Саб каждый день чувствовал себя виноватым оттого, что у него недостаточно сил, чтобы сделать будни своей небольшой семьи радостнее. «Есть ведь люди, – часто думал он с тоской, – которые от таких испытаний становятся сильнее, рожают других детей и достигают успеха в чем-то, больше зарабатывают ради семьи». Вот он не смог стать таким.
Об этом не стоит писать Пабло, ни слова о болезни малыша. Тогда о чем?
Саб решил найти папку с черновиками рукописи своей книги о каталонских художниках, среди которых самый известный – Пикассо. Со времени возвращения в Барселону из Америки Саб ни разу не доставал эту папку, наверное, она в коробках, вместе с нераспакованными книгами. Ладно, потом найдет.
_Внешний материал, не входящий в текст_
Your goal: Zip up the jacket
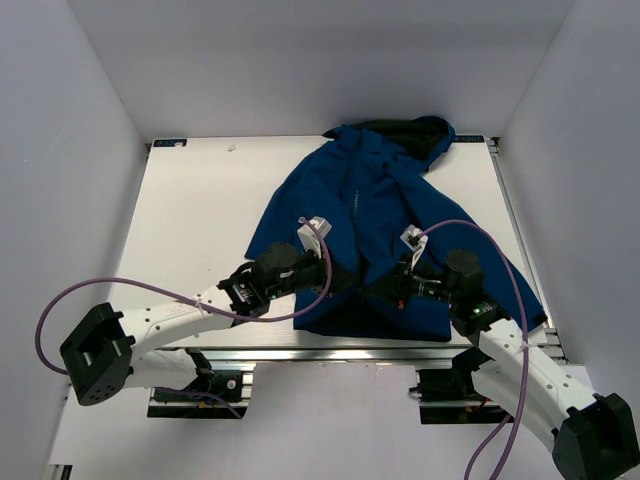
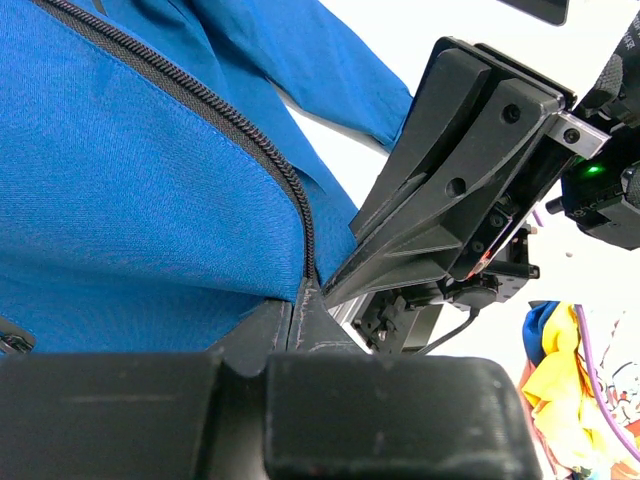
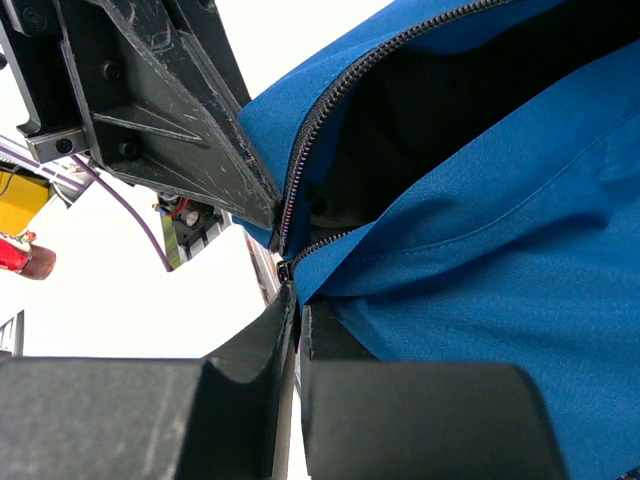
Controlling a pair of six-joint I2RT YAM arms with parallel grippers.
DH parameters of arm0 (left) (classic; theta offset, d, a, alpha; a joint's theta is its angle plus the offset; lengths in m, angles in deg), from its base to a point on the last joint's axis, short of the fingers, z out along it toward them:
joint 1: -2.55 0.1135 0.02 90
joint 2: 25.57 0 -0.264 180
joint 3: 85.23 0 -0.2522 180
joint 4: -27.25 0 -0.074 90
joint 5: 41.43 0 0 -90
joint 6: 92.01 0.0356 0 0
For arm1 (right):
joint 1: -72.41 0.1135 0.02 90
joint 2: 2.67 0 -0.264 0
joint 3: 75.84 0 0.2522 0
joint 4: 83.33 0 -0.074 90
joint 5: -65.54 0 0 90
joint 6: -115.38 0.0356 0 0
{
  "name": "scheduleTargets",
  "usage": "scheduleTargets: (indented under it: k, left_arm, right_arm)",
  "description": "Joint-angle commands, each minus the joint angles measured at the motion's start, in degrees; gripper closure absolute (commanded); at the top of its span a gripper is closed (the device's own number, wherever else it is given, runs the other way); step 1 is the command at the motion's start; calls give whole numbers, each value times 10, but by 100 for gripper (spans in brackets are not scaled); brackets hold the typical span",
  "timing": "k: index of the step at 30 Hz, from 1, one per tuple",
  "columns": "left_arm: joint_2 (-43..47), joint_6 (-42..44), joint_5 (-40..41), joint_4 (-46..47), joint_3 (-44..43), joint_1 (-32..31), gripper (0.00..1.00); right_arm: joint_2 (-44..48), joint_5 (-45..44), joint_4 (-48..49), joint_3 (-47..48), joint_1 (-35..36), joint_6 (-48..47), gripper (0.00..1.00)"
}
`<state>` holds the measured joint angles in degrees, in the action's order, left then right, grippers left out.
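The jacket [image 1: 370,200] lies spread on the white table [image 1: 200,220], right of centre. Its hood [image 1: 420,130] is at the far edge and its hem at the near edge, close to the arms' bases. Both arms reach in from the near side and meet at the middle of the hem, at the foot of the front opening. The left gripper [image 2: 303,300] has its fingers pressed together, and the left wrist view shows them pinching the blue edge just where the dark zipper [image 2: 250,140] teeth end. The right gripper [image 3: 297,300] is likewise closed tight, nipping the opposite edge of the jacket at the bottom of its row of teeth. The two grippers sit just beside each other, tip nearly to tip, and each shows large in the other's wrist camera. In the right wrist view the front is parted above the pinch. The two lines of teeth run away from each other there, and the black lining [image 3: 430,130] shows in the gap between them. In the left wrist view one line of teeth runs up and to the left across smooth blue cloth, with a sleeve lying beyond it on the table. A purple cable [image 1: 150,290] loops along the left arm.
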<state>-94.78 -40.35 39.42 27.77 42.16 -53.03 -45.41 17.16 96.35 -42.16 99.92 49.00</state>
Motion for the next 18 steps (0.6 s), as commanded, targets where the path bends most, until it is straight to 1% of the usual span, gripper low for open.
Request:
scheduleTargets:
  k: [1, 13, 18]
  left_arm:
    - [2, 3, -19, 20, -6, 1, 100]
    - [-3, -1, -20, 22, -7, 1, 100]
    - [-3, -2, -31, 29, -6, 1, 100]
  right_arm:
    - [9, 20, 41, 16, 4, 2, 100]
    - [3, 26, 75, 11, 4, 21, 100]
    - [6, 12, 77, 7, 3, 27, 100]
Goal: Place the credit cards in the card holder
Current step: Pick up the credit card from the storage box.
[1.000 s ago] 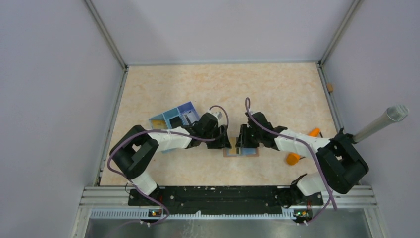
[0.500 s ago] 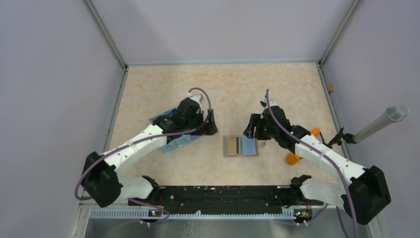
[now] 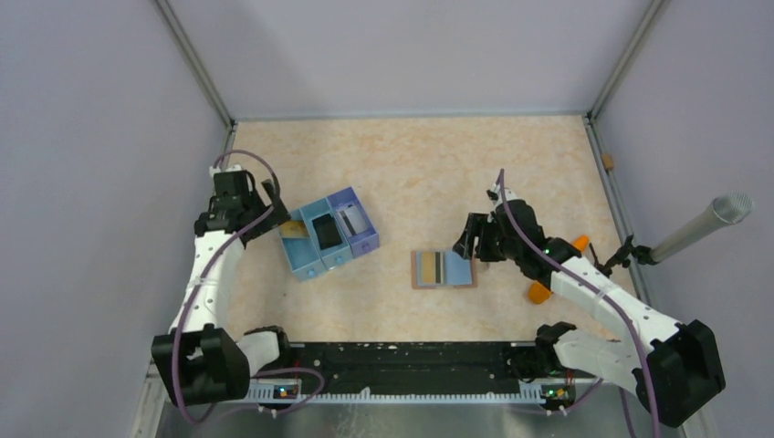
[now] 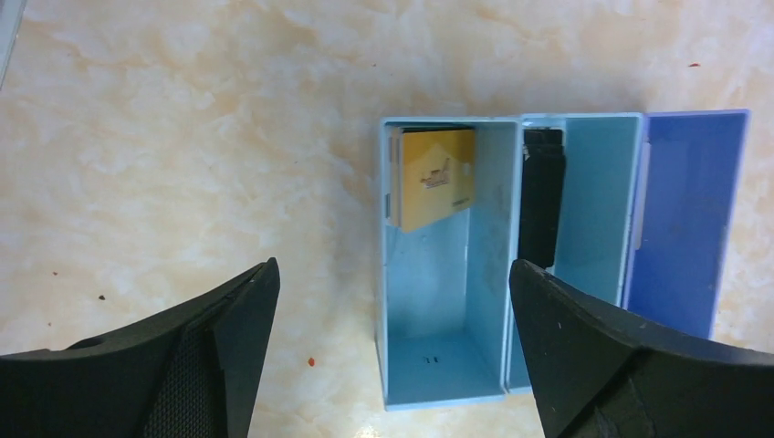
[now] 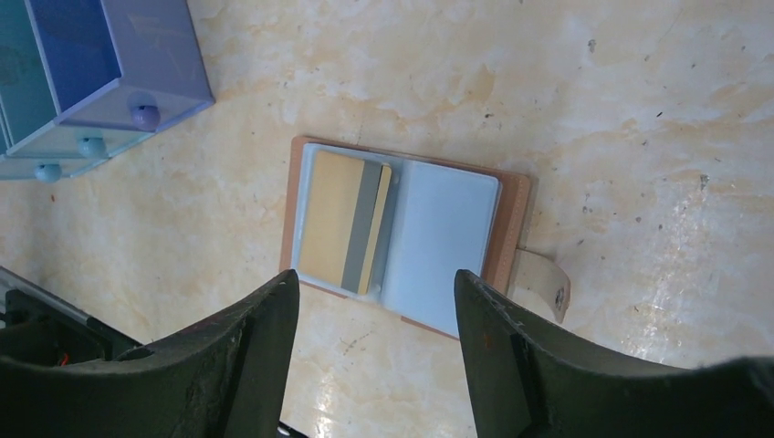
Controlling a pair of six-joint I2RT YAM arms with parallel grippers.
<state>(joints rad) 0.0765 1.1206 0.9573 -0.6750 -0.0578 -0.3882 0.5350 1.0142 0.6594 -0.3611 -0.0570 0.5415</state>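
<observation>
The brown card holder [image 5: 517, 212] lies open on the table, also in the top view [image 3: 418, 271]. A yellow-gold card with a grey stripe [image 5: 339, 219] sits in its left half. A light blue card [image 5: 443, 242] covers its right half. My right gripper [image 5: 374, 356] is open and empty, just off the holder's right end [image 3: 472, 240]. Another yellow card [image 4: 435, 176] stands in the blue box's leftmost compartment [image 3: 294, 229]. My left gripper [image 4: 392, 365] is open and empty, left of the box [image 3: 265, 199].
The blue box [image 4: 488, 274] has three compartments; a black object [image 4: 541, 196] is in the middle one. The box also shows in the top view [image 3: 360, 239]. An orange carrot-shaped object [image 3: 540, 292] lies right of the holder. A tan strap [image 5: 545, 280] sticks out of the holder.
Both grippers have left the holder, which now lies uncovered. My left arm has swung far left, past the blue box. My right gripper has backed off slightly to the right.
</observation>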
Он решил, что его ответ будет кратким: счастлив был получить от тебя весть, искренне сочувствую твоим переживаниям в связи с разводом, больше всего в жизни люблю, как и ты (как было сладко написать – «как и ты»!), наши общие воспоминания. Чем я могу тебе помочь, дорогой друг? Нельзя не написать о стихах Пабло, придется выкручиваться, хотя это будет нелегко. Дело не в том, что в опусах Пикассо нет знаков препинания и заглавных букв – после экспериментов Бретона, Тцары, Элюара и Супо пунктуация больше не имеет значения. В стихах Лорки и Аполлинера, даже у тех же Элюара и Бретона, часто отсутствует не только пунктуация, но и банальная логика, форма и размер в поэзии теперь могут быть какими угодно. Однако в их строках есть пульс. Точно так же как в любом рисунке, любом росчерке руки Пикассо, даже в отпечатке его пальца, есть неизъяснимый смысл! И сила!
В стихах Пабло нет объема. Слова не его палитра – ясно сразу, с первой строки. Саб мучительно размышлял, перечитывая оранжевую страницу, проверяя себя, нет ли у него предубеждения из-за того, что он восхищается Пабло-художником. Но стихи снова казались ему претенциозным набором слов.
Вымарав несколько вариантов черновика, Саб написал: «Драгоценный друг Пабло, твое письмо сделало меня по-настоящему счастливым, я воспринял его как награду, знак того, что поступил верно, вернувшись в наш город. Будто Испания вдруг заговорила со мной твоими строчками. Про стихи я здесь, пожалуй, писать не буду, хотя мечтаю обсудить каждую строку, все неожиданные образы за стаканом хереса… твои стихи гораздо сложнее и значительнее бледных слов, которые я мог бы придумать сейчас, они открывают много значений и смыслов».